C'est une phrase que j'assume sur tout le site : « Pas tout le monde — et c'est volontaire. » Cette sélection n'est pas un caprice, c'est la condition pour que chaque projet reçoive l'attention qu'il mérite.

Ce que ça change pour toi

Si on travaille ensemble, tu as un interlocuteur unique, disponible, qui connaît chaque rouage de ce qu'il a construit. Pas de chef de projet qui transfère ta demande à un prestataire que tu ne verras jamais. Le sur-mesure n'est pas un argument marketing : c'est la seule façon dont je sais faire.

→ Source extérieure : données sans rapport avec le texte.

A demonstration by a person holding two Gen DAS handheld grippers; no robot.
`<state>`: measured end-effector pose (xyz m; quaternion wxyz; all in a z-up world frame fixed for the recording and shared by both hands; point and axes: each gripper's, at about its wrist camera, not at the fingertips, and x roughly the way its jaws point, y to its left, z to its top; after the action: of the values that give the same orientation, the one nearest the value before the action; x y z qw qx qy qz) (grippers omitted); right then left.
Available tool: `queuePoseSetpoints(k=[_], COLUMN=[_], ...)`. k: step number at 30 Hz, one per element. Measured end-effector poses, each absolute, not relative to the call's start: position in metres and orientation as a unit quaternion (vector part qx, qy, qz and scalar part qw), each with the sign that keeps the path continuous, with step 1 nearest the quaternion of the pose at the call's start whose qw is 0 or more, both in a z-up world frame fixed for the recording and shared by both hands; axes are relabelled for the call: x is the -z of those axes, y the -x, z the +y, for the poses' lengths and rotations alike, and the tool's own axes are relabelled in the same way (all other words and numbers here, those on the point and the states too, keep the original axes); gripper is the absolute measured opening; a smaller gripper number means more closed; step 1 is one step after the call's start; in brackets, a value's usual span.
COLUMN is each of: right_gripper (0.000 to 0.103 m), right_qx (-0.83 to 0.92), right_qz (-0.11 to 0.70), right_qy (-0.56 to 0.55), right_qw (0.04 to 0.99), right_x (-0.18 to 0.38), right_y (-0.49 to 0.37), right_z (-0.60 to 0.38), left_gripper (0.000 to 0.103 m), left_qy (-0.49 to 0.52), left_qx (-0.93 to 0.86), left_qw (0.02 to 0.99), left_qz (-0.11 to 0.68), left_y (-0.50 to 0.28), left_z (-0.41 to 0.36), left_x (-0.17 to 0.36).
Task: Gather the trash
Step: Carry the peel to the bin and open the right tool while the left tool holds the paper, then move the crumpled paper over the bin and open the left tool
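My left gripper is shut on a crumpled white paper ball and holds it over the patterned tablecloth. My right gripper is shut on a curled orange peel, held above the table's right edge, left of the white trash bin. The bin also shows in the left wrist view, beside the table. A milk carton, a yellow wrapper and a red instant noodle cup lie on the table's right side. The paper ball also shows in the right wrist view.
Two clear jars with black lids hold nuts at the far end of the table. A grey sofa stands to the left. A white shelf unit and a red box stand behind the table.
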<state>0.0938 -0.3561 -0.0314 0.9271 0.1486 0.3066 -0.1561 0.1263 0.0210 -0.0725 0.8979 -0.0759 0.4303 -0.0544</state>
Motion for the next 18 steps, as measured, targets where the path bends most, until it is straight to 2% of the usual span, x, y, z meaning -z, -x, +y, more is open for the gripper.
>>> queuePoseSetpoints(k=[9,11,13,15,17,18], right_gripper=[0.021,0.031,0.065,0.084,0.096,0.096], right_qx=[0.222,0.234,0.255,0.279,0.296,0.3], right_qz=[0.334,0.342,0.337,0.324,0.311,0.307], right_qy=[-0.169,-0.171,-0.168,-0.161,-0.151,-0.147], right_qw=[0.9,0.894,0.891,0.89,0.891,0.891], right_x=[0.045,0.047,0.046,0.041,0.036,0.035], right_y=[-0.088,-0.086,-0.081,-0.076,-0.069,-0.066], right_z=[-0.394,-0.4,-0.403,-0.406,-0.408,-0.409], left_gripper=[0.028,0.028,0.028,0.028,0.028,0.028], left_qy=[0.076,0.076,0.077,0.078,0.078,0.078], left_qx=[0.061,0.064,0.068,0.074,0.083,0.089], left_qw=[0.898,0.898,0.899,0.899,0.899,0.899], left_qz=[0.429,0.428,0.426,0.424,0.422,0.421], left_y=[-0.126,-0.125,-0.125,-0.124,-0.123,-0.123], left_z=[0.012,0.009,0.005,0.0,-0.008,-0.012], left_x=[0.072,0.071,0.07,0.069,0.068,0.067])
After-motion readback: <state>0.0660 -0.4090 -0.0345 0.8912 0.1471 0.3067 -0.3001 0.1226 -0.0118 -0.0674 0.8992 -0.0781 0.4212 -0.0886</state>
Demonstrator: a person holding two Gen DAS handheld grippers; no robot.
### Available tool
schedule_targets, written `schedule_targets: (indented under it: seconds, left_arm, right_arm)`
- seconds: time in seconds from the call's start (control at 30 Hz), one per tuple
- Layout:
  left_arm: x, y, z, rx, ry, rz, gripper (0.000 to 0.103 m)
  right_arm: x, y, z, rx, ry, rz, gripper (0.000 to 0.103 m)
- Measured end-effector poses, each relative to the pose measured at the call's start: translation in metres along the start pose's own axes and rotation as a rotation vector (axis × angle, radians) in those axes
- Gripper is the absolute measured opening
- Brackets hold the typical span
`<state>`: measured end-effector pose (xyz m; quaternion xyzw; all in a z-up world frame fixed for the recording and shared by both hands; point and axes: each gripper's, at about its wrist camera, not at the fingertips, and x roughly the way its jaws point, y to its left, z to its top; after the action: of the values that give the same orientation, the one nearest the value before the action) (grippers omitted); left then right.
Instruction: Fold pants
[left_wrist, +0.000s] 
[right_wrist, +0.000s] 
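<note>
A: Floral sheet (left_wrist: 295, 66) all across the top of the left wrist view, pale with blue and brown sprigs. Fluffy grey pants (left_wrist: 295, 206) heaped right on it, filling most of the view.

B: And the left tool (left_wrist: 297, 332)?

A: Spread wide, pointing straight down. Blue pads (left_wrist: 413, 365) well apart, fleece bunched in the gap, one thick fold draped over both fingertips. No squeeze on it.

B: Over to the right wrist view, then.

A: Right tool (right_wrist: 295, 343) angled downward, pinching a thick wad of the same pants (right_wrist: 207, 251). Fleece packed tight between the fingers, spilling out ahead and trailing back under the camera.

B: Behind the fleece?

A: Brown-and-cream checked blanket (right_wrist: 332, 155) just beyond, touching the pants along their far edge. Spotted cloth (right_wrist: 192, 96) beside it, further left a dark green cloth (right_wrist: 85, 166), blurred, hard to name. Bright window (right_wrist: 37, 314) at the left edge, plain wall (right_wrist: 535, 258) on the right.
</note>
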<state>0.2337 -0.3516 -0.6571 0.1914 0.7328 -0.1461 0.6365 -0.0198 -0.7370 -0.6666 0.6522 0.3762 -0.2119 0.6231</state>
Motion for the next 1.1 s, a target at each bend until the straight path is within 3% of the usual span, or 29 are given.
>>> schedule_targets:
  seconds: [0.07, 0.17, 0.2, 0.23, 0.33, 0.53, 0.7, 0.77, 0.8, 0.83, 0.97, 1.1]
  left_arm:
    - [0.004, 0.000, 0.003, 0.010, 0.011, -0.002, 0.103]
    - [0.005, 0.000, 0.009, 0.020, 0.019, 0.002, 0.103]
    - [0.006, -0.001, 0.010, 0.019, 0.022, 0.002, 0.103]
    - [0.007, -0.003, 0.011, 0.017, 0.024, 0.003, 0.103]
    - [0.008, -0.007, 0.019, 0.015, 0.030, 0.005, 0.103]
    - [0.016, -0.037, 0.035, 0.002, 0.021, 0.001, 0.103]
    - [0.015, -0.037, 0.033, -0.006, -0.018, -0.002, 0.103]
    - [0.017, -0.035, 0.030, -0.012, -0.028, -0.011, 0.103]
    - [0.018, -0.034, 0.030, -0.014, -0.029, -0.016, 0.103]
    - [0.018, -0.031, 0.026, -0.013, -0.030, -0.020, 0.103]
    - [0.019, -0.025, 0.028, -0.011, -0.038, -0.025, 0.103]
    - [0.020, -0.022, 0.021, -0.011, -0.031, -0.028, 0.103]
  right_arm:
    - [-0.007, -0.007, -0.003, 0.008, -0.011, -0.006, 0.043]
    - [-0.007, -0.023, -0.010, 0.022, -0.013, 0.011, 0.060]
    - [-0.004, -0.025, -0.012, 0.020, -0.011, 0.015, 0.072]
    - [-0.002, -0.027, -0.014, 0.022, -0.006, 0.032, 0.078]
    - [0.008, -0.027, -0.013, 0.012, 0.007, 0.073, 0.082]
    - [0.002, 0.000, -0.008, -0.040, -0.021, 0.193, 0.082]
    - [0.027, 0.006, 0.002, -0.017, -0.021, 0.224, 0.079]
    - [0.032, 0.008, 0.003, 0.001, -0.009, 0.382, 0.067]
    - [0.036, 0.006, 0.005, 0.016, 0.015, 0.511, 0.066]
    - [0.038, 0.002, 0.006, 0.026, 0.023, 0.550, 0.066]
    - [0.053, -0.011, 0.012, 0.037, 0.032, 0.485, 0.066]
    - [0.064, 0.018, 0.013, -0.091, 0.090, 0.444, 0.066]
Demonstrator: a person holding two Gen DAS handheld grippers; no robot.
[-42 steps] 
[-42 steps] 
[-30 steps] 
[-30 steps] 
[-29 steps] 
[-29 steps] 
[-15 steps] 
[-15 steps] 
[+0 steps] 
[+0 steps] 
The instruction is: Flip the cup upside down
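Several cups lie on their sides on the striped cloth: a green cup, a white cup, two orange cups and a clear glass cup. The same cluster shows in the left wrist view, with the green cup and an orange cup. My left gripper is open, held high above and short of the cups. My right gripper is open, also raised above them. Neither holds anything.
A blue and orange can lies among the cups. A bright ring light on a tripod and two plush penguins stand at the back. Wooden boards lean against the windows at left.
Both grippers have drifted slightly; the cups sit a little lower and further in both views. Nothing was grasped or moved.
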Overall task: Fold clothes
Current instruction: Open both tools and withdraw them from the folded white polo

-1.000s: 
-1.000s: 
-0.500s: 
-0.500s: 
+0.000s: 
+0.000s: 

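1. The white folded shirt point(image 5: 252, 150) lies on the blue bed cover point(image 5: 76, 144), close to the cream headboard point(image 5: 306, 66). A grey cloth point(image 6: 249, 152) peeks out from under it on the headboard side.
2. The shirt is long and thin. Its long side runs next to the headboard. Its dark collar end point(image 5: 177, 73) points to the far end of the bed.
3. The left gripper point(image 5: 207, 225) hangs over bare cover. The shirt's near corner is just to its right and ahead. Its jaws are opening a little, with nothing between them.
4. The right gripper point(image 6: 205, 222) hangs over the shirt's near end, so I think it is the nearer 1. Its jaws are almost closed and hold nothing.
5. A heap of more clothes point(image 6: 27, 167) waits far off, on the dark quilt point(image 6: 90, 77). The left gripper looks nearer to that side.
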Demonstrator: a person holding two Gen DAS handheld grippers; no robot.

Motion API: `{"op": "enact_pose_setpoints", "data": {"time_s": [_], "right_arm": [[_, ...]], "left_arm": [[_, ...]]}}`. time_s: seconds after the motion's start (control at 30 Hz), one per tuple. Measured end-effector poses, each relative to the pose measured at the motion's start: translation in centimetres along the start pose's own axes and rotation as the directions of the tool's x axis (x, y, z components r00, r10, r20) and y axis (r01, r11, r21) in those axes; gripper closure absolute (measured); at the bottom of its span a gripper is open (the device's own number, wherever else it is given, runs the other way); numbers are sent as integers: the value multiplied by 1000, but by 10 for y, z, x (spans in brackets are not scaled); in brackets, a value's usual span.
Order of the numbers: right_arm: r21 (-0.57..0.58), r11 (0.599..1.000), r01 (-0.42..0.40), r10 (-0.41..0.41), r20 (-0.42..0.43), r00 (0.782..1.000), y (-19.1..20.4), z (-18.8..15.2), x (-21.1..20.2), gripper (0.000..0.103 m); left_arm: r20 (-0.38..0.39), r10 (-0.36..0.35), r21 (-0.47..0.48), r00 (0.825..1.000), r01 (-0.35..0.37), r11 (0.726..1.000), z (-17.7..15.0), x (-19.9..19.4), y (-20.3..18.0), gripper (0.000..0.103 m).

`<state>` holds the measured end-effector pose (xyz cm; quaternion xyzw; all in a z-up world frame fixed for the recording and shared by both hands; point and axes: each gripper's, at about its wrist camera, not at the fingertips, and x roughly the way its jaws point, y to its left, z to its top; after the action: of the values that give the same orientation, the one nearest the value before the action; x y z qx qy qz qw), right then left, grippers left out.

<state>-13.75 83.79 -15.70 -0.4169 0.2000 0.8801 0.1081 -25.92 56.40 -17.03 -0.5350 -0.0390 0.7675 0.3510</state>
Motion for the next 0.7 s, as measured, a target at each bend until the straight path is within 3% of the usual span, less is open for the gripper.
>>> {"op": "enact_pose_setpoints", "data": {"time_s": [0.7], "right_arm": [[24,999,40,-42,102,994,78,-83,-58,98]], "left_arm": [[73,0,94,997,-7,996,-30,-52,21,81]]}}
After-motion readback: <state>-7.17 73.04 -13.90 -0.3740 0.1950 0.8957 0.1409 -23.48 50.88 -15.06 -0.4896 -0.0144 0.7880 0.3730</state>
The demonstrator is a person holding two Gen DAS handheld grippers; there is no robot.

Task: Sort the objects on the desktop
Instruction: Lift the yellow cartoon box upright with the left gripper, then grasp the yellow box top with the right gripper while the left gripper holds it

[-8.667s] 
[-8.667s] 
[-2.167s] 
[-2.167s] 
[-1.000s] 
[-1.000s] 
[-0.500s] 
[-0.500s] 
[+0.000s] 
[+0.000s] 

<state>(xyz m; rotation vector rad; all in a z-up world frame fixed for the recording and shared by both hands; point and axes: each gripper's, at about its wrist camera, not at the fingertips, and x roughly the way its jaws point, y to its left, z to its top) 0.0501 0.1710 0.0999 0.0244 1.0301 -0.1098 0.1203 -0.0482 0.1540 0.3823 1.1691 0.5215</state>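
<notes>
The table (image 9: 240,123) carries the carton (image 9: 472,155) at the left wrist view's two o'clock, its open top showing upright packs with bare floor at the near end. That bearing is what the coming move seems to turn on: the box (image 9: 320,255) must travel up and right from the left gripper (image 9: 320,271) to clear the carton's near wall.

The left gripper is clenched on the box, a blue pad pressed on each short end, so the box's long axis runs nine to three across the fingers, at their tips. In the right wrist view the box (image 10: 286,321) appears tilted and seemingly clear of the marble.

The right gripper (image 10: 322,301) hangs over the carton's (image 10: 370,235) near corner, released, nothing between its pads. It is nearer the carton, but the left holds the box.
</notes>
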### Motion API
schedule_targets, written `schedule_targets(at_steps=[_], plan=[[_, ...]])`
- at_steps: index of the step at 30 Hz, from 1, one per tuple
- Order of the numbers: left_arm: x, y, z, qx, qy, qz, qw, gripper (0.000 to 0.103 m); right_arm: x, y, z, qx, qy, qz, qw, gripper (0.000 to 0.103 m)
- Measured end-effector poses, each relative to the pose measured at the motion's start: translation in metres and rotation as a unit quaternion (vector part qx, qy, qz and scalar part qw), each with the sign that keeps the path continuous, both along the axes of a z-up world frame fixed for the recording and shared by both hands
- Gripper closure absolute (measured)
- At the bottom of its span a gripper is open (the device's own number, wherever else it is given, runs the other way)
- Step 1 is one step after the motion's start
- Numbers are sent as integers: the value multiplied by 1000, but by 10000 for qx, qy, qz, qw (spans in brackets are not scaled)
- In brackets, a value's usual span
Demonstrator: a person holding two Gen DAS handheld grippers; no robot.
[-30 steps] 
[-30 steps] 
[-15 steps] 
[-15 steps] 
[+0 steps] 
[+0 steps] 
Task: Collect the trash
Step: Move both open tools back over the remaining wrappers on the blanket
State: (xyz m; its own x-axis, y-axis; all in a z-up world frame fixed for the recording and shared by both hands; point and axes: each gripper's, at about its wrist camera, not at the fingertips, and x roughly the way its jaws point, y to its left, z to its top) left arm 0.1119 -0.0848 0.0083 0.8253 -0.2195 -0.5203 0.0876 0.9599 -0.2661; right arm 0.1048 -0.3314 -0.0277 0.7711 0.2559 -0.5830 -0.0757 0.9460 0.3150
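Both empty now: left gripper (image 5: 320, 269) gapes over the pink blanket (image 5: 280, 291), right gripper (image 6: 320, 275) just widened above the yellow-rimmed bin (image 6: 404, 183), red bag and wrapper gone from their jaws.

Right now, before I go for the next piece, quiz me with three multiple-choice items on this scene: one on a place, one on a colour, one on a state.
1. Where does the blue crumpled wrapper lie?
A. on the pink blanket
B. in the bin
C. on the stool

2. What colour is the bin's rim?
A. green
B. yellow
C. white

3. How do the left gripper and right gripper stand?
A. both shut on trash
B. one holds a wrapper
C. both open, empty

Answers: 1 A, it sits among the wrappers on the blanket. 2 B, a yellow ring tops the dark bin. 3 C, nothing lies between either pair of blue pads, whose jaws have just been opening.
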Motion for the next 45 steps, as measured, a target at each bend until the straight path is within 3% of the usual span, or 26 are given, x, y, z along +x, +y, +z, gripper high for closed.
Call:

Et surtout, tu as droit à un conseil honnête. Je te dirai si tu n'as pas besoin de moi, si une solution plus simple suffit, si ce n'est pas le bon moment. Cette franchise, c'est la vraie garantie de confiance — bien plus qu'un argumentaire commercial. Un artisan qui refuse de te vendre l'inutile est un artisan dont tu peux croire les recommandations.

Conclusion

Refuser des clients n'est pas un luxe d'indépendant qui aurait trop de travail. C'est une façon de protéger la qualité de ce que je livre, et de respecter ceux que j'accompagne en ne leur vendant que ce qui les sert vraiment. C'est volontaire, et je l'assume pleinement.

Alors la vraie question, c'est peut-être : préfères-tu un prestataire qui te dit toujours oui, ou un artisan capable de te dire non quand c'est dans ton intérêt ?

Questions fréquentes

Pourquoi un artisan plutôt qu'une agence ?

Parce que je construis moi-même les systèmes, sans sous-traitance de masse. Une agence industrialise et multiplie les intermédiaires ; moi, je connais chaque rouage de ce que je livre. Mon temps est fini, donc je choisis peu de clients pour leur donner de la disponibilité, du sur-mesure et un interlocuteur unique du premier échange à la mise en production.

Travaillez-vous avec tout le monde ?

Non, et c'est volontaire. Je m'adresse aux TPE/PME et indépendants, et en immobilier aux multi-propriétaires de 10 biens et plus et aux conciergeries. Je dis non à ceux qui cherchent une baguette magique sans aucune implication, et à ceux pour qui l'outil que je propose n'apporterait pas de retour sur investissement réel.

Que se passe-t-il si mon projet n'a pas de ROI ?

Je te le dis franchement, quitte à perdre le contrat. Si ton besoin réel ne justifie pas l'automatisation que tu envisages, t'engager ne te servirait à rien et m'occuperait pour rien. Te dire non quand ce n'est pas pour toi, c'est la première preuve que tu peux me faire confiance le jour où je dis oui.

Avec quels profils travaillez-vous ?

Avec des indépendants et des dirigeants de TPE/PME prêts à co-construire et à monter en autonomie sur leurs outils. J'aime les projets où le client s'implique un minimum, comprend ce qu'on installe et finit par le piloter seul. C'est la condition d'un système durable, pas d'une dépendance.